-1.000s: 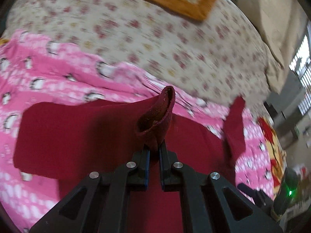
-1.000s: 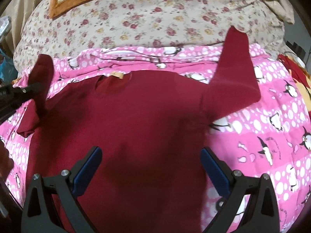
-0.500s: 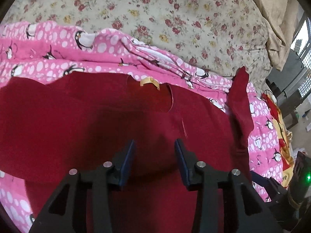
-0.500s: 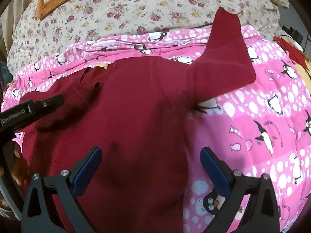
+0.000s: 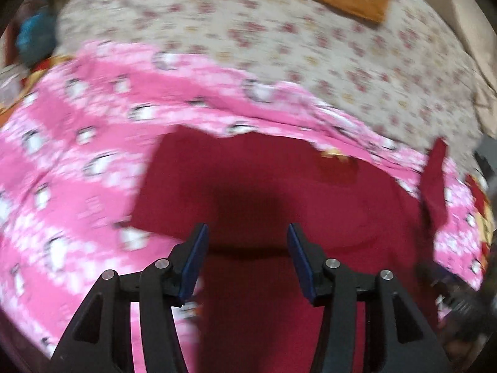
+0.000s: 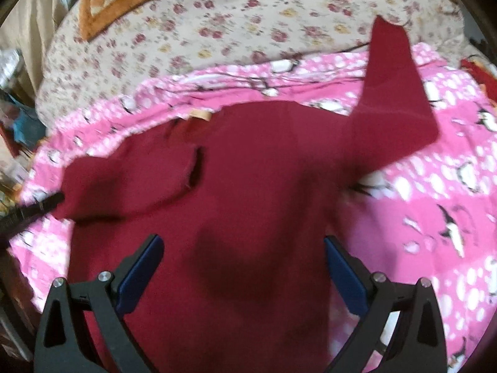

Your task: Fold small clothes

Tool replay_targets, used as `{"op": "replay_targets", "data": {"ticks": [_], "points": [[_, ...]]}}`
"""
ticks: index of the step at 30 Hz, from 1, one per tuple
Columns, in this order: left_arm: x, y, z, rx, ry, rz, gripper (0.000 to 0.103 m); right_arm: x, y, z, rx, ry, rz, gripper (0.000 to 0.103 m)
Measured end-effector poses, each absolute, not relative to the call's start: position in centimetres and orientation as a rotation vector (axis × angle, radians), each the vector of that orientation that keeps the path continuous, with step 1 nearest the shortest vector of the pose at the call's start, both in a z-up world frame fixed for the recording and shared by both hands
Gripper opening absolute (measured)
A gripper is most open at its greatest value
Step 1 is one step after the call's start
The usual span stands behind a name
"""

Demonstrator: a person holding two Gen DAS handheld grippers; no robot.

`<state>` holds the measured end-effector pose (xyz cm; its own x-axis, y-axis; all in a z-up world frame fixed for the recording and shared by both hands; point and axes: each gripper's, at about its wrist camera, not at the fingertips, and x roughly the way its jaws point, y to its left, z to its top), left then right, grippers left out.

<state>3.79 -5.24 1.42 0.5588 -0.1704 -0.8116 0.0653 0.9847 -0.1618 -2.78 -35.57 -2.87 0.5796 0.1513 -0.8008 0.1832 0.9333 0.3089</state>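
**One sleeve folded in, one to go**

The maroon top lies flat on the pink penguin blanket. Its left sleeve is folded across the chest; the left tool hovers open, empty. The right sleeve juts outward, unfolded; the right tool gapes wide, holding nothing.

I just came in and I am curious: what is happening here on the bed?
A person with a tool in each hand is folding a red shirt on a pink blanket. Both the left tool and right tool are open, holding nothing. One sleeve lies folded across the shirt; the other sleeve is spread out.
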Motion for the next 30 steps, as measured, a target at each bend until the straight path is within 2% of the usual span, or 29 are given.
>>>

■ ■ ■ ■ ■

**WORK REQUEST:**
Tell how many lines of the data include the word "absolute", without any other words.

**FINAL ANSWER:**
2